Kemenkes: 146 Fomepizole Sudah Didistribusikan, 100 Stok Disimpan

Medcom
Selasa 01 November 2022 / 19:53
Jakarta: Juru bicara Kementerian Kesehatan (Kemenkes) dr. Mohammad Syahril mengatakan, sebanyak 146 fomepizole sudah didistribusikan ke 17 rumah sakit rujukan pemerintah. Sementara 100 stok masih ada untuk disimpan.

“Jadi kita total sebanyak 246 sudah mendatangkan obat fomepizole yaitu obat penawar khusus untuk kasus gangguan gagal ginjal ini,” kata dr. Syahril dalam konferensi pers virtual, Selasa, 1 November 2022.

Fomepizole ini langsung datang dari Singapura, Australia, dan juga Jepang. Obat penawar ini sudah didistribusikan ke seluruh rumah sakit rujukan pemerintah di seluruh Indonesia.

Sebaran terbanyak obat ini berada di Rumah Sakit Cipto Mangunkusumo (RSCM), yaitu sebanyak 57 fomepizole. Mengingat bahwa rumah sakit ini juga menjadi tempat di mana yang memiliki distribusi kasus rawat terbanyak untuk kasus gangguan gagal ginjal akut.

Sebanyak 100 stok fomepizole masih tersedia dan disimpan untuk berjaga-jaga akan digunakan lagi ketika ada pasien yang membutuhkan.

“Dan kita masih ada stok 100 apabila ada lagi pasien-pasien yang dirawat yang membutuhkan obat fomepizole atau obat penawar tersebut,” jelasnya.

Per 31 Oktober 2022, Kemenkes telah mencatat sebanyak 304 kasus gangguan ginjal akut pada anak, di antaranya 159 pasien meninggal dunia dan 99 pasien dinyatakan sembuh yang tersebar di 27 provinsi di Indonesia.

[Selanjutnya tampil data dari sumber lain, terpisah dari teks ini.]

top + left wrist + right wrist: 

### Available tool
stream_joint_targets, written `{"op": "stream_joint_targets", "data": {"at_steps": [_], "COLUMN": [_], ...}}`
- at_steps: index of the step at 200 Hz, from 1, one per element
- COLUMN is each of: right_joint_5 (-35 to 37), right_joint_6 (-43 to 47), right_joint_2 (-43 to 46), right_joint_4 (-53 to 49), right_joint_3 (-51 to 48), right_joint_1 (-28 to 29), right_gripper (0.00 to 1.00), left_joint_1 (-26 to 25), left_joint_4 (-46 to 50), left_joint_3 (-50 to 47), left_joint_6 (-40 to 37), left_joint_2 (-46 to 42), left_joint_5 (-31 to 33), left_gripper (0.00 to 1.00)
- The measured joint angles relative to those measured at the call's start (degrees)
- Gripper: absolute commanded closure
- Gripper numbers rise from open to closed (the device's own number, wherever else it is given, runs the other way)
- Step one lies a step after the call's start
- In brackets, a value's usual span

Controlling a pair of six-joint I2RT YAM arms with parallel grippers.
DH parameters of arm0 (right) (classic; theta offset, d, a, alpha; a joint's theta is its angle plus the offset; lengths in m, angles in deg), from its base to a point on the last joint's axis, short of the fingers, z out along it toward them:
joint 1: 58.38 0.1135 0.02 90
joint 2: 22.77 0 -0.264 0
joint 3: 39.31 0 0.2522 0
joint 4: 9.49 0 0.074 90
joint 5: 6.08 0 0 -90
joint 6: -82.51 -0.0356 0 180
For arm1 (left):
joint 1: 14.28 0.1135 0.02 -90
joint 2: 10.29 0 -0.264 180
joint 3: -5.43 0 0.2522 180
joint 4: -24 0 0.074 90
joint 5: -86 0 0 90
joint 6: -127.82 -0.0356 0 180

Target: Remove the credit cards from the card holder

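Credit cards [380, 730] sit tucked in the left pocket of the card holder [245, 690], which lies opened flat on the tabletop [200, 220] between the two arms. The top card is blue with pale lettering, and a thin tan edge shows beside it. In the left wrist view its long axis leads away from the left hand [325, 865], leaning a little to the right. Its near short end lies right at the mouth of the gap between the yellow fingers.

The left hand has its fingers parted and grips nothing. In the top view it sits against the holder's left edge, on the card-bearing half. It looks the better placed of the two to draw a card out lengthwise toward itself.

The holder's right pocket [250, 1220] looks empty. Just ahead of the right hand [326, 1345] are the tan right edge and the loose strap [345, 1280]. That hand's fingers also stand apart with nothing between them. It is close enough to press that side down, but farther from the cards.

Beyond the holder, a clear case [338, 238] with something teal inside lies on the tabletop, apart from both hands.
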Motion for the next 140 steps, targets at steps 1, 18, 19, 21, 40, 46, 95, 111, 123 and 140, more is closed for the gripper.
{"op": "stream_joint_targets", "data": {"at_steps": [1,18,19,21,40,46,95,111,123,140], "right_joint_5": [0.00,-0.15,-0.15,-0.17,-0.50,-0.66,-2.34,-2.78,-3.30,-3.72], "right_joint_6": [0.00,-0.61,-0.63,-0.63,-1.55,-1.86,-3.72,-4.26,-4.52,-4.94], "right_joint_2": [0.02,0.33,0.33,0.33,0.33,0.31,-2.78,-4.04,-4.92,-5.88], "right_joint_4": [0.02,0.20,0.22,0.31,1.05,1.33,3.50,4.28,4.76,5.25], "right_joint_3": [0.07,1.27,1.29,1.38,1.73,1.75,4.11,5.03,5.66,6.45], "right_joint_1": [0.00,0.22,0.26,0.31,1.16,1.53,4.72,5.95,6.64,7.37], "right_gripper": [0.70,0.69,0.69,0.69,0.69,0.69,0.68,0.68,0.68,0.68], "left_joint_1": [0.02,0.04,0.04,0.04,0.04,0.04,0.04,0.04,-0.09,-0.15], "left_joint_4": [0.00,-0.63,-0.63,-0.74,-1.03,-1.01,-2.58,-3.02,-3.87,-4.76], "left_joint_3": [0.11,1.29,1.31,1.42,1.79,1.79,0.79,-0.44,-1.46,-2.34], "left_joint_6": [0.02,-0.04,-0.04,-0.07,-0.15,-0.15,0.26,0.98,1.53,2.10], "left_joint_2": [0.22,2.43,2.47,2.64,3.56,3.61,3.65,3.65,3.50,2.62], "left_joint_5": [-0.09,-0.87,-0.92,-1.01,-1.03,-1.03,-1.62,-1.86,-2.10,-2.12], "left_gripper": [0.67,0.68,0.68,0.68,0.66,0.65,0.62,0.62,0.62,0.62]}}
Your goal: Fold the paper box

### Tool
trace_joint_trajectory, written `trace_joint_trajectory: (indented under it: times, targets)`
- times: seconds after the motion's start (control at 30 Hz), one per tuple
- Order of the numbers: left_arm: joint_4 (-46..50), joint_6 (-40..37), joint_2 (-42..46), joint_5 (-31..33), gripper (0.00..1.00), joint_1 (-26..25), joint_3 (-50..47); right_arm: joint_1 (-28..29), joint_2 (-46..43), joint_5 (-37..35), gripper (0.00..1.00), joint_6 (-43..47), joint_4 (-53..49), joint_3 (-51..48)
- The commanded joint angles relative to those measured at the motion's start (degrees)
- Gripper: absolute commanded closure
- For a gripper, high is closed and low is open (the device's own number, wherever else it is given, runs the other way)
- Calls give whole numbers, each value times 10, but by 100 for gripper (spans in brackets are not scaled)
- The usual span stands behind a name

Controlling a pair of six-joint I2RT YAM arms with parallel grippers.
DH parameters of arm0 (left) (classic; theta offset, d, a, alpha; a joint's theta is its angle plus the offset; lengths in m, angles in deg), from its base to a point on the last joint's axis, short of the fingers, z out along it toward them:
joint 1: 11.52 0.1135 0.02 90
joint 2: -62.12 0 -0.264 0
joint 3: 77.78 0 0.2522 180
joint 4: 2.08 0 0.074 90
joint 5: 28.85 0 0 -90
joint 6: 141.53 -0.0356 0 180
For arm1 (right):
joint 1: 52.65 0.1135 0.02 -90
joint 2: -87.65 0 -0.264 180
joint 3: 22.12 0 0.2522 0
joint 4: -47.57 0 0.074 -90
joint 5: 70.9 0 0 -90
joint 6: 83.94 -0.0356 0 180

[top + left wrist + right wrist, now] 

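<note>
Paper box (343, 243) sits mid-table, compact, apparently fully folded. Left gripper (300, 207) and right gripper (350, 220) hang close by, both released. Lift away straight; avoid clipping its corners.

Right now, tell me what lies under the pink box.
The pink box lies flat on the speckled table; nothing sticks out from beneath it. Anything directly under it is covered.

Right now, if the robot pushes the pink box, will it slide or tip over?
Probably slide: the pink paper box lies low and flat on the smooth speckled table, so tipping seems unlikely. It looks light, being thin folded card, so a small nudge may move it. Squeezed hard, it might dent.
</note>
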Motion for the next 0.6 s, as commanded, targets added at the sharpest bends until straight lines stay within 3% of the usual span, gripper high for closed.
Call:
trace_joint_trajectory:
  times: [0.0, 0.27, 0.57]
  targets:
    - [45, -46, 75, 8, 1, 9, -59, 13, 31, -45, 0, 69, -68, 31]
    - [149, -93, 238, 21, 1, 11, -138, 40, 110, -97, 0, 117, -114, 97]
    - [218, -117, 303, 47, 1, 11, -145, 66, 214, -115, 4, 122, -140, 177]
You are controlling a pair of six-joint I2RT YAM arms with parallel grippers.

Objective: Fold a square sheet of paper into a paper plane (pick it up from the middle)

Sampai saat ini, Kemenkes belum bisa menjawab apakah kasus terbaru sejak penarikan obat-obatan sirop masih karena tercemar etilen glikol (EG) dan dietilen glikol (DEG) atau tidak. Kemenkes sebut bahwa hal ini masih dalam tahap kajian.

“Memang untuk yang baru ini, masih dalam kajian tambahan, memastikan apakah ada kandungan etilen glikol atau cemaran obat-obatan yang sejak sebulan menjadi dugaan. Jadi, kami belum bisa menjawab karena masih dalam proses ya,” pungkas dr. Syahril.